Directions for this task
The expected answer is a bare count of the lines in the data below that contain "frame".

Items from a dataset

-*-

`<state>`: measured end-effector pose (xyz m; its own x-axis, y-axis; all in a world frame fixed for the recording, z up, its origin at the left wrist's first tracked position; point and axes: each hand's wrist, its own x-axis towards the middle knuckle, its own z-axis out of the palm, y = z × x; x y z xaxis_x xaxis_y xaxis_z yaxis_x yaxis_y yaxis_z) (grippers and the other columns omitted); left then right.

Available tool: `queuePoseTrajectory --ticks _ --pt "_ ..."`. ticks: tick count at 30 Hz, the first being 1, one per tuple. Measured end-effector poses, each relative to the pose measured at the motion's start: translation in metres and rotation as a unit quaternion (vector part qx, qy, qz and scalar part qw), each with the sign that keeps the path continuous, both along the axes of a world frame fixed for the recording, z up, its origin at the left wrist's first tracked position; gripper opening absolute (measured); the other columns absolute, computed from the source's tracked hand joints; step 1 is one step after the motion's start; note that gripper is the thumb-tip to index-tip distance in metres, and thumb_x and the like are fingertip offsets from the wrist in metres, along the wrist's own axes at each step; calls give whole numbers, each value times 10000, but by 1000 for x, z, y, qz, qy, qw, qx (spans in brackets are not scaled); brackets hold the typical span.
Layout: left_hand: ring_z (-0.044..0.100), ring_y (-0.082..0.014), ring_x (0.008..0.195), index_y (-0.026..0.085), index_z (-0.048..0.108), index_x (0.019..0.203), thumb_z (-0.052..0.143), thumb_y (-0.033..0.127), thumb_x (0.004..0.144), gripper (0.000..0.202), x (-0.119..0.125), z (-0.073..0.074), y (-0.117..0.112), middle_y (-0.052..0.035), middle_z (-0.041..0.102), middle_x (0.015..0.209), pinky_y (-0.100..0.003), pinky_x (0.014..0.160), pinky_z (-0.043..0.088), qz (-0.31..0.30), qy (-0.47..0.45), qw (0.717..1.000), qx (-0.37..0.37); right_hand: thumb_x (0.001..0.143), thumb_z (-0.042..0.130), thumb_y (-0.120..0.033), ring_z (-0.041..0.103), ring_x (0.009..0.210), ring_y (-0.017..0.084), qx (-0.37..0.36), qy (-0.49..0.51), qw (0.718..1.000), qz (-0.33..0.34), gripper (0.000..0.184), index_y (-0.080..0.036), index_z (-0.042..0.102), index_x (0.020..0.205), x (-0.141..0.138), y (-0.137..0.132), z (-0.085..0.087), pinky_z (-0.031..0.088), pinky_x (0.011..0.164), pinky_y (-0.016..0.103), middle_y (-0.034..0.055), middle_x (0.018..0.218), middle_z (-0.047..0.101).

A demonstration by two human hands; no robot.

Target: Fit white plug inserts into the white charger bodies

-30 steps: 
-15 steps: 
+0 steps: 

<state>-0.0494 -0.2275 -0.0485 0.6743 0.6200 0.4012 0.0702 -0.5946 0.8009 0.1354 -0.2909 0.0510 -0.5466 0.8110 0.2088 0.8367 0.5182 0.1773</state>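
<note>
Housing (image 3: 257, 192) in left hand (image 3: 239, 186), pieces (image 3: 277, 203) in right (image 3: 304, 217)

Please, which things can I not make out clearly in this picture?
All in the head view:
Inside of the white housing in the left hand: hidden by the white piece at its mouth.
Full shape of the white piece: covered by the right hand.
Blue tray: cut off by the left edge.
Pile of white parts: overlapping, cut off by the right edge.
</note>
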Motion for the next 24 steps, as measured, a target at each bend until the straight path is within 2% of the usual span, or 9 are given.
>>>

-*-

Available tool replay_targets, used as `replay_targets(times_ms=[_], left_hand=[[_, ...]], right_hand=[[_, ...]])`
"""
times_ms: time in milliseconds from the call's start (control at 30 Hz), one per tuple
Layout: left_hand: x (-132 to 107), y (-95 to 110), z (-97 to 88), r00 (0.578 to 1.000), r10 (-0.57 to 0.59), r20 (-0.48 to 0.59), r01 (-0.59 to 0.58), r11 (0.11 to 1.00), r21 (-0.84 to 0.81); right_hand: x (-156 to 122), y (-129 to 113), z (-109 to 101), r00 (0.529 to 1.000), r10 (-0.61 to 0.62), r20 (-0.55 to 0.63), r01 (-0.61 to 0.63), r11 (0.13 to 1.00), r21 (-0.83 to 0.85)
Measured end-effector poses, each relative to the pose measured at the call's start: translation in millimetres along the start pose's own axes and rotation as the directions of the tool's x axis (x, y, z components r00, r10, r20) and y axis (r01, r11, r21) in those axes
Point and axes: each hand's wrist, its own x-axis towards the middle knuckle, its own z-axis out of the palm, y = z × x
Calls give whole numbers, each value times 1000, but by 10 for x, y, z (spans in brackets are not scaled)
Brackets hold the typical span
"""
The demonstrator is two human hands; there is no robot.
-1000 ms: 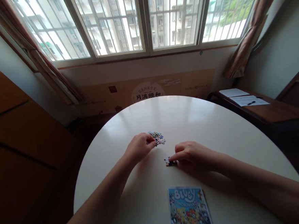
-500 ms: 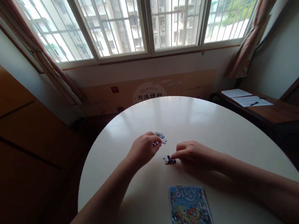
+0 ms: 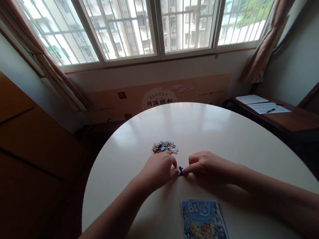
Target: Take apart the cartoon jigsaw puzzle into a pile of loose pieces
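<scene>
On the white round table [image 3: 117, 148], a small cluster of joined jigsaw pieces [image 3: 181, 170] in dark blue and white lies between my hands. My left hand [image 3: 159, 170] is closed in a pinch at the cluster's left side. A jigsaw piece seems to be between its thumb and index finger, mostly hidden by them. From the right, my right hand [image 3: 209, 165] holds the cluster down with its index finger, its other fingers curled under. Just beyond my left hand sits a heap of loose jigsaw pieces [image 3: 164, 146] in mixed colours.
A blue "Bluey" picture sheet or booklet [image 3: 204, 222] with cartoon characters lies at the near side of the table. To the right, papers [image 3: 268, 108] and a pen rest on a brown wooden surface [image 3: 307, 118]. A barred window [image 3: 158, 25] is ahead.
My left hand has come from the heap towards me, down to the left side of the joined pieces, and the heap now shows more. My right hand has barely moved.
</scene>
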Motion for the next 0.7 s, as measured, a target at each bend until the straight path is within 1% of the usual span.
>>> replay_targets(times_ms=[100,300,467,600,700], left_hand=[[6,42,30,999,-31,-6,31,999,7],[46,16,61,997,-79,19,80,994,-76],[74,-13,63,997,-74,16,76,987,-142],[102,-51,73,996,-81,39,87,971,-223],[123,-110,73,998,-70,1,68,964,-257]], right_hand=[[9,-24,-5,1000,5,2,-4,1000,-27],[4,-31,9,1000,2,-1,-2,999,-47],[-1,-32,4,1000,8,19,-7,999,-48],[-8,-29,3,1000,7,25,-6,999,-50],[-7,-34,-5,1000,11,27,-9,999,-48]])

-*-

Solution to the problem
2